I encountered the word “ether” which apparently did not mean the organic reagent when I was reading a short comment on O. Reynolds’s lecture on dilatancy published on Nature in 1886. It is very interesting to notice that this rheological phenomena had originally been conceived before the concept of “ether” was abandoned in physics.

This comment was published a year after O. Reynolds’s first formal publication on dilatancy on Phil. Mag. on 1885, where the word “dilatancy” was, for the first time, coined and defined as volume increase during deformation. When a material consist of many close packed hard spheres is forced to deform, because the spheres need extra space to rearrange their positions, the volume of the material has to increase, otherwise the material is not deformable. In his publication, Reynolds explained that the intention to conceive this physical process originate from the convention of using spheres as a model of molecules to solve fluid mechanical problems. While the normal liquids were explained by various models of deformable spheres, it is logically derivable to consider cases when these spheres are rigid.

Then to my surprise, the finding of dilatancy mechanism even at once explained the ether concept to a further extent!

In the beginning of the 1886 comment published on Nature, it was described that the finding about dilatancy was

the result of an endeavour to conceive the mechanical properties a medium must possess in order to act the part of the all-pervading ether — transmitting waves such as light, but not such as sound, allowing free motion of bodies, causing distant bodies to gravitate, and casing forces like cohesion, elasticity, and friction between adjacent molecules, together with electricity and magnetism.

On a larger scene, however, 1886 was the very year when the common belief in ether was just about to melt. After J. Maxwell published his Treatise on Electricity and Magnetism in the 1870s, according to what the Maxwell equations predict, the properties of the ether contradicted with itself. Using the expression from Wikipedia.org,

it had to be a fluid in order to fill space, but one that was millions of times more rigid than steel in order to support the high frequencies of light waves. It also had to be massless and without viscosity, otherwise it would visibly affect the orbits of planets. Additionally it appeared it had to be completely transparent, non-dispersive, incompressible, and continuous at a very small scale.

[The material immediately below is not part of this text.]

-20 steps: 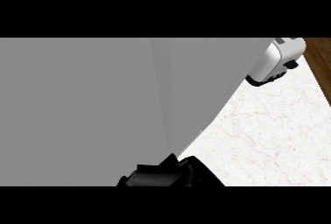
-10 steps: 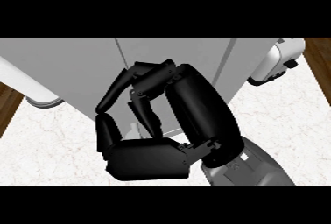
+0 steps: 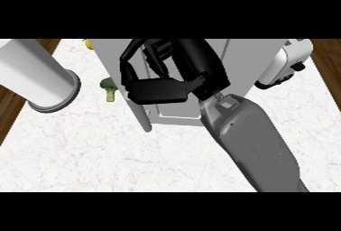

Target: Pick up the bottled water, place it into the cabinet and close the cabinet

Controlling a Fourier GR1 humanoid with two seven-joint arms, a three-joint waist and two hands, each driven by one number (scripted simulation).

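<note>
One hand (image 3: 160, 88) is up at the cabinet (image 3: 220, 54), fingers curled; whether it holds the bottle I can't tell, none shows. I'd ease in squarely, clear of the door edge.

My one arm in view, a smooth grey forearm (image 3: 256, 149) with rounded shell panels and faint seam lines, a small square recess near the wrist, a glossy black hand (image 3: 160, 88) with a blocky palm and thick segmented fingers (image 3: 149, 49)
</note>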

However, the mechanism of dilatancy which allows a possible condition for a low viscous liquid to suddenly become rigid, eased to some extent the above paradox of ether. This is what the comment on 1886 Nature suggested:

[Reynolds's] lecture then indicated how the property of dilatancy in a continuous medium would render it capable of causing an attraction between bodies at the distance, like gravitation, and cohesion, and elastic forces between bodies close together; how the ability of the grains to rearrange at the free surface would allow bodies to move freely in the medium which, if in a state of agitation by transverse waves in all directions, would transmit waves like those of light, but not like sound, and which if consisting of grains of two different sizes or shape, would give rise to phenomena resembling those of electricity.

However, the author of this comment also bewared that

promising as this dilatant hypothesis of ether was, it could not be taken as proved until it had been worked out in detail.

Furthermore,

[t]he property of dilatancy once recognised was, however, independent of any hypothesis, and seemed to have opened up a new field for philosophical and mathematical research quite independent of the ether.

In fact immediately after that, the first null result from the experiments to detect ether using light, i.e. the Michelson-Morley experiment, released, followed by more confirmation with lower error level. Soon by the first half of the 20th century, the room for the ether concept was nearly eliminated by experiments and reasoning.

As a result, the dilatancy concept lived much longer than the ether concept and showed its importance in the wellbeing of human (liquid body armor).